BAT is evolving at pace into a global multi-category business. Our purpose is to create A Better Tomorrow™ by Building a Smokeless World.
To achieve our ambition, we are looking for colleagues who are ready to join us on this journey! Tomorrow can’t wait, let’s shape it together!
British American Tobacco DBS has an exciting opportunity for IAM Solution Architect in Kuala Lumpur, Malaysia
Build and lead identity and access management frameworks aligned with business goals, security strategy, and compliance requirements. Drive automation and optimization of the Joiner-Mover-Leaver (JML) lifecycle management to ensure accuracy, efficiency, and audit readiness. Architect and enhance Saviynt-based IGA capabilities, covering access provisioning, certifications, and governance workflows. Provide technical leadership across hybrid identity environments (Active Directory and Microsoft Entra ID) and deploy modern authentication (SSO, MFA, Conditional Access, password-less) along with secure PKI management. Partners with interdepartmental teams and vendors to integrate applications (SAML, OAuth, OIDC, SCIM), uphold IAM standards, and deliver scalable identity solutions.

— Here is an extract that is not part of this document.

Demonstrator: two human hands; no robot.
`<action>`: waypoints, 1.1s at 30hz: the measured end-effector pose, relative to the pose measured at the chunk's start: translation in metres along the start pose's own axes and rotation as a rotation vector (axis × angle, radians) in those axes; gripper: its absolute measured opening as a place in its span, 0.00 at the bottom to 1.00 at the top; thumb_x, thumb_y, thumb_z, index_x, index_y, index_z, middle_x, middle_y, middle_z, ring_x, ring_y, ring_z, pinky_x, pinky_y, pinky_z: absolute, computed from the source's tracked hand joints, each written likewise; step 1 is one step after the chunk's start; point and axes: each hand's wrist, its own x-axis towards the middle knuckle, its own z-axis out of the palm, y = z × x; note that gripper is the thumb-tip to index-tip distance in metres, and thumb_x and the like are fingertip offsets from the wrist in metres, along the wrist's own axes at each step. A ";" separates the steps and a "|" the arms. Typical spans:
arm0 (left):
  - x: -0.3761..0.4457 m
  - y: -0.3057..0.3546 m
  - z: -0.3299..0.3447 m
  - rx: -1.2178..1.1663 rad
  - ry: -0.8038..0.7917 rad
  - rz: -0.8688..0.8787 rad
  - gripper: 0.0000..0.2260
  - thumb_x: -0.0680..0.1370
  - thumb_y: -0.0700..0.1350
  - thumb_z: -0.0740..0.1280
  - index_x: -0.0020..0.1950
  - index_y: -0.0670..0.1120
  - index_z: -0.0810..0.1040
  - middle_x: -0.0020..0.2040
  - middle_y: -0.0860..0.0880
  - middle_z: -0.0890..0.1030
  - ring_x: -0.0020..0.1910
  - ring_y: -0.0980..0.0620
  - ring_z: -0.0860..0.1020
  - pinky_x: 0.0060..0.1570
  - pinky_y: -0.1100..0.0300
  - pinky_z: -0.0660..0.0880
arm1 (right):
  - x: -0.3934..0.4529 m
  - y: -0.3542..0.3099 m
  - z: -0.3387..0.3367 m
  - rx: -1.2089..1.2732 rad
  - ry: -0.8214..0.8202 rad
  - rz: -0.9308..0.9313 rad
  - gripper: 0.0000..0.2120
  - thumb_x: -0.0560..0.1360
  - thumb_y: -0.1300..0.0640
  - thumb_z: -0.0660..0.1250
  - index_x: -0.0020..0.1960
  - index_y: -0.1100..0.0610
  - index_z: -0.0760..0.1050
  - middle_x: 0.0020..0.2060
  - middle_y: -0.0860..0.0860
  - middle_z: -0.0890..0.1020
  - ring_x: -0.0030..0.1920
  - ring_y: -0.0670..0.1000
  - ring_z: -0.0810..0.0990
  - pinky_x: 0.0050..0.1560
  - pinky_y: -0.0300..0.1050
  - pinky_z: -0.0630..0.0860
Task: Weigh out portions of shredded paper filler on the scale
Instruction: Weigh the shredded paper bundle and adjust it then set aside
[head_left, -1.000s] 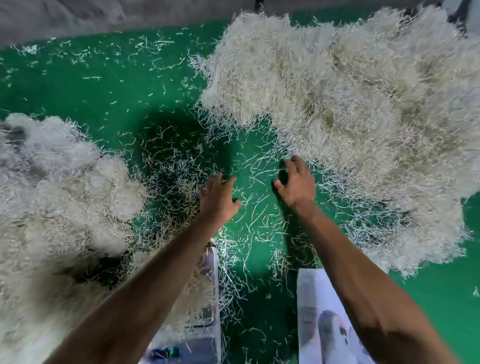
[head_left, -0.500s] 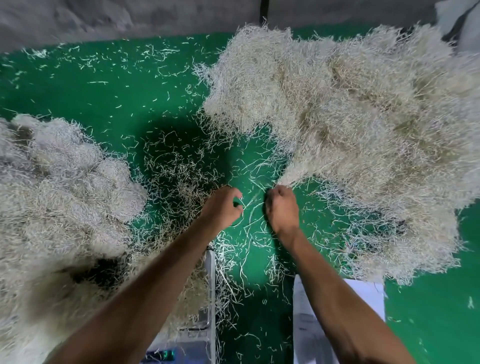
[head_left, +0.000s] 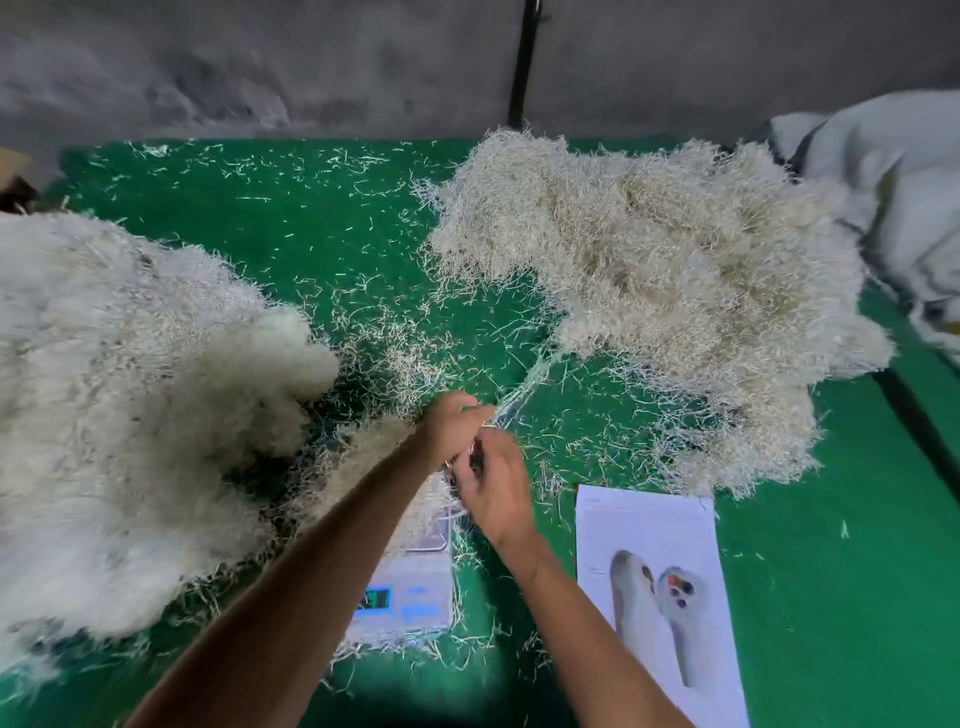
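Both hands meet at the centre of the frame, just above the scale: the left hand pinches a thin strand of shredded paper that stretches up and right toward the right pile, and the right hand sits just below it with fingers curled at the same wisp, though whether it truly grips the paper is blurred.

At the lower centre the scale lies on the green mat, its lit display partly hidden by the left forearm and its platform heaped with filler. To its right lies a printed sheet bearing a picture.

At the left of the frame spreads a large, blurred pile of shredded paper. Loose shreds scatter over the mat between the heaps. At the upper right sits the right pile, denser and tan-white. Beyond it, at the far right edge, is a white sack, and a grey wall closes the top.
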 end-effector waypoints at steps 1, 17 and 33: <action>-0.006 -0.001 -0.004 -0.101 -0.037 -0.076 0.16 0.80 0.49 0.69 0.54 0.35 0.79 0.48 0.38 0.78 0.45 0.47 0.79 0.54 0.43 0.79 | -0.008 -0.009 -0.001 0.020 0.017 -0.037 0.05 0.83 0.60 0.65 0.51 0.61 0.77 0.43 0.53 0.78 0.44 0.52 0.74 0.49 0.45 0.73; -0.103 -0.037 -0.140 -0.433 0.231 0.070 0.02 0.79 0.41 0.70 0.49 0.44 0.82 0.40 0.50 0.86 0.40 0.52 0.85 0.43 0.57 0.83 | -0.042 -0.085 -0.002 0.137 0.262 -0.072 0.15 0.80 0.51 0.65 0.62 0.57 0.78 0.51 0.44 0.79 0.51 0.47 0.78 0.59 0.36 0.69; -0.172 -0.212 -0.103 0.050 0.544 0.018 0.07 0.81 0.43 0.66 0.57 0.44 0.81 0.44 0.47 0.85 0.33 0.58 0.80 0.35 0.59 0.79 | -0.098 -0.002 0.011 -0.068 0.126 0.266 0.22 0.85 0.55 0.60 0.78 0.58 0.67 0.76 0.55 0.71 0.76 0.53 0.68 0.77 0.56 0.65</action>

Your key responsibilities will include:
- Define and drive the enterprise IAM architecture and strategy, ensuring alignment with business and security objectives
- Lead the design and optimization of Joiner-Mover-Leaver (JML) lifecycle processes, ensuring automation, accuracy, and compliance
- Architect and enhance Identity Governance & Administration (IGA) capabilities using Saviynt, including access requests, certifications, and provisioning workflows
- Provide technical leadership across Active Directory (AD) and Microsoft Entra ID, ensuring secure, scalable, and resilient identity platforms
- Design and implement modern authentication solutions, including SSO, MFA, Conditional Access, and passwordless authentication also Oversee PKI and certificate lifecycle management, ensuring secure implementation and governance
- Lead application integration into the IAM ecosystem, including SAML, OAuth, OIDC, and SCIM-based provisioning
- Establish and enforce IAM standards, policies, and guidelines across the organization and ensure compliance with audit and regulatory requirements (e.g., SOX) and support audit remediation activities
- Collaborate with multi-functional teams (Security, HR, Infrastructure, Application Teams, Vendors) to deliver IAM initiatives and transformations
What are we looking for?
- Proven experience as an IAM Architect / Senior IAM Engineer with strong solution design capabilities
- Deep expertise in IGA, and good to have Saviynt, Microsoft Entra ID (Azure AD), and Active Directory
- Strong understanding of JML lifecycle processes, access governance, and identity lifecycle automation
- Hands-on experience integrating applications using SAML, OAuth, OIDC, and SCIM
- Solid knowledge of PKI, authentication technologies, and IAM security guidelines
- Experience working in hybrid identity environments (on-prem and cloud) and should good understanding of risk, compliance, and audit requirements (SOX, ITGC)
- Strong collaborator management skills with the ability to translate business needs into technical solutions
- Experience working in global environments and managing vendor partners with a proactive, can-do attitude and the ability to drive IAM transformation initiatives
What we offer you?
- We offer a market leading annual performance bonus (subject to eligibility)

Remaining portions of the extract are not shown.